Ce ton, ces questions… je les connais. Ce sont celles que j’utilise moi-même lorsque je m’apprête à annoncer une fatalité.
— Il est mort, n’est-ce pas ? demandai-je, en état second.
— Je suis désolé, madame. Nous avons tout essayé, mais…
Je n’écoute plus. Je retourne m’asseoir sur le banc. Mon téléphone sonne. C’est Franck. Je lui annonce que Victor vient de rendre l’âme. Il me dit qu’il se met en route immédiatement.

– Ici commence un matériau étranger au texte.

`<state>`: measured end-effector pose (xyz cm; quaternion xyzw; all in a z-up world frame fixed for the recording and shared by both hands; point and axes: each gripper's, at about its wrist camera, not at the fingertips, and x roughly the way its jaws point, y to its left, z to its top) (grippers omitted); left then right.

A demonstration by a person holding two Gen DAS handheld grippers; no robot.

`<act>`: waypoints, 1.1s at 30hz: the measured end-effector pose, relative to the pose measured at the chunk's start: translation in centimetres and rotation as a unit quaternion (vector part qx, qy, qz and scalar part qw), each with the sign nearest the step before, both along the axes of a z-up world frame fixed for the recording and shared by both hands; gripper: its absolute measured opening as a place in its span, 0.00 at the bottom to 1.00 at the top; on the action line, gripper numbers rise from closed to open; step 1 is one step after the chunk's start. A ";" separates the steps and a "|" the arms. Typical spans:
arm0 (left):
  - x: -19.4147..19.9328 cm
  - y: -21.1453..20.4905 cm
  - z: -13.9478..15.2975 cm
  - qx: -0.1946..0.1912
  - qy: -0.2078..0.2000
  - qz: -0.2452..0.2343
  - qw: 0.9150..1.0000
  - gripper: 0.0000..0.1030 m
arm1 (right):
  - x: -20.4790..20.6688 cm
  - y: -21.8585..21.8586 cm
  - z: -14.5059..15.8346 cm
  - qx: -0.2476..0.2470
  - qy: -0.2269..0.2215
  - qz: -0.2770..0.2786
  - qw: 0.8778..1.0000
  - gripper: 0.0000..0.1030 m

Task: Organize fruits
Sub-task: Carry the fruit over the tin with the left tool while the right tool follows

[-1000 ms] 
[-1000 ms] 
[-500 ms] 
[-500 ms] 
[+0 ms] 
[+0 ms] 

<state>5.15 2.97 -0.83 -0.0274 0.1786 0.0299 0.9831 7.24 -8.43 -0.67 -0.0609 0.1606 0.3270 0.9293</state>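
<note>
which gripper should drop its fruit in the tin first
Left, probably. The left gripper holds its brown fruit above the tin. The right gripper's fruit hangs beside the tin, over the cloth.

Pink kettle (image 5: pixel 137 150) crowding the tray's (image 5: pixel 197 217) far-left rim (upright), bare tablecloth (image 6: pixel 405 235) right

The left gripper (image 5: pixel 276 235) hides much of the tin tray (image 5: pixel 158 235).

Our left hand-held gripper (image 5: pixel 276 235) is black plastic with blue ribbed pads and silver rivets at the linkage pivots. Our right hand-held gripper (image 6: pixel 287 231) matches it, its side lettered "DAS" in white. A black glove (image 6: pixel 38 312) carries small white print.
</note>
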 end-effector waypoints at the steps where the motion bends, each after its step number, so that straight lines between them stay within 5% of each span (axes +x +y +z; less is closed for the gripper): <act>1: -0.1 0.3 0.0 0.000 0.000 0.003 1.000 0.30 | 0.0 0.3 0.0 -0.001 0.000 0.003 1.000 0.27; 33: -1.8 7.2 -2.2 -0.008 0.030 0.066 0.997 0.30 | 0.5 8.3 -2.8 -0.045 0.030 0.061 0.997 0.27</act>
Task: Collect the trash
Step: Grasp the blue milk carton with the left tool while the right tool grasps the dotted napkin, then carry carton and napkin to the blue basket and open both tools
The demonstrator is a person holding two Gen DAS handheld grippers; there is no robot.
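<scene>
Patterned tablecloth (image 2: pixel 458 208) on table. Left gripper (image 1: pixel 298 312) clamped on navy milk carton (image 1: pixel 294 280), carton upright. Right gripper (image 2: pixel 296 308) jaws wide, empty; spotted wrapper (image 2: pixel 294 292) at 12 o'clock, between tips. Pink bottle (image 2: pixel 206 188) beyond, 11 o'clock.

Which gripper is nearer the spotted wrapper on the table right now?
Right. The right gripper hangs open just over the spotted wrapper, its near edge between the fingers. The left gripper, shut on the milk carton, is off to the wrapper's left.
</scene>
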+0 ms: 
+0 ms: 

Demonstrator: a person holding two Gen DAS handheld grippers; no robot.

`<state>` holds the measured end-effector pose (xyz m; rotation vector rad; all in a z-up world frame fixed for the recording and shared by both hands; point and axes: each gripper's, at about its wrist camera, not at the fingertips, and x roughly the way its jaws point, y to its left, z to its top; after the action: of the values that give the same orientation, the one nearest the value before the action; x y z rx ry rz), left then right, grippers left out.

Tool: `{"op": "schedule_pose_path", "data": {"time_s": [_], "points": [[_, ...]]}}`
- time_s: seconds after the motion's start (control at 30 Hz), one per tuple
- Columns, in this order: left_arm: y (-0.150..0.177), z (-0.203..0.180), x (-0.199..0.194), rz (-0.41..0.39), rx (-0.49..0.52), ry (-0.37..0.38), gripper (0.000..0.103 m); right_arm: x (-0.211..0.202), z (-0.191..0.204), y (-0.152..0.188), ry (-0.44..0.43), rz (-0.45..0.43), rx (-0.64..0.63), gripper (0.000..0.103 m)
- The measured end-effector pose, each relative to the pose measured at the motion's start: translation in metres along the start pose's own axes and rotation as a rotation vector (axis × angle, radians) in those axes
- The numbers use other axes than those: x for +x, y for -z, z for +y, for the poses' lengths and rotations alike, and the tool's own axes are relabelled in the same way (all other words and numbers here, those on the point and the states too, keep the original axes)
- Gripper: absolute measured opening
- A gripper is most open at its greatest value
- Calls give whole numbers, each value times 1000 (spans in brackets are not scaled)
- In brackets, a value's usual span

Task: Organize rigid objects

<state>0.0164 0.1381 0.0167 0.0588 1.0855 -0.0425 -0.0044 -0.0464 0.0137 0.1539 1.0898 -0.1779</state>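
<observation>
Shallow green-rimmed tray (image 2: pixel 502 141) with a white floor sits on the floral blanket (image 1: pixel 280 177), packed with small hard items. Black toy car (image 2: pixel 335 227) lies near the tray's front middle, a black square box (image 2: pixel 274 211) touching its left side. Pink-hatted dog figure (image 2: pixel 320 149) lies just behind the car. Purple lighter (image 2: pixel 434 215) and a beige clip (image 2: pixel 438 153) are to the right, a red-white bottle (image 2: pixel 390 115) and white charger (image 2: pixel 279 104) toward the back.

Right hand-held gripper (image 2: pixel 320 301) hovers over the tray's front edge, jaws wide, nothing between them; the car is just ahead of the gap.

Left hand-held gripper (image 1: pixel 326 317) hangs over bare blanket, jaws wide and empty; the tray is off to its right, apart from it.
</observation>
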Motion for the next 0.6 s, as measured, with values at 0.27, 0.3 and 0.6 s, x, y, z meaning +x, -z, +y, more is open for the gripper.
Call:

Quelques minutes plus tard, une sœur de l’église me remet le téléphone de Victor, qu’elle avait récupéré. L’hôpital où Joan est hospitalisé appelle à ce moment-là.
Il vient de se réveiller, mais reste faible.
Donc… le père meurt et le fils se réveille ? C’est ça ?
Il faut encore près de deux heures avant que Franck n’arrive et s’entretienne avec le médecin.
Un quart d’heure plus tard, je vois passer le corps de Victor, recouvert d’un drap blanc, en direction de la morgue.
Mes larmes coulent. Mais que puis-je faire ? Rien. Plus rien.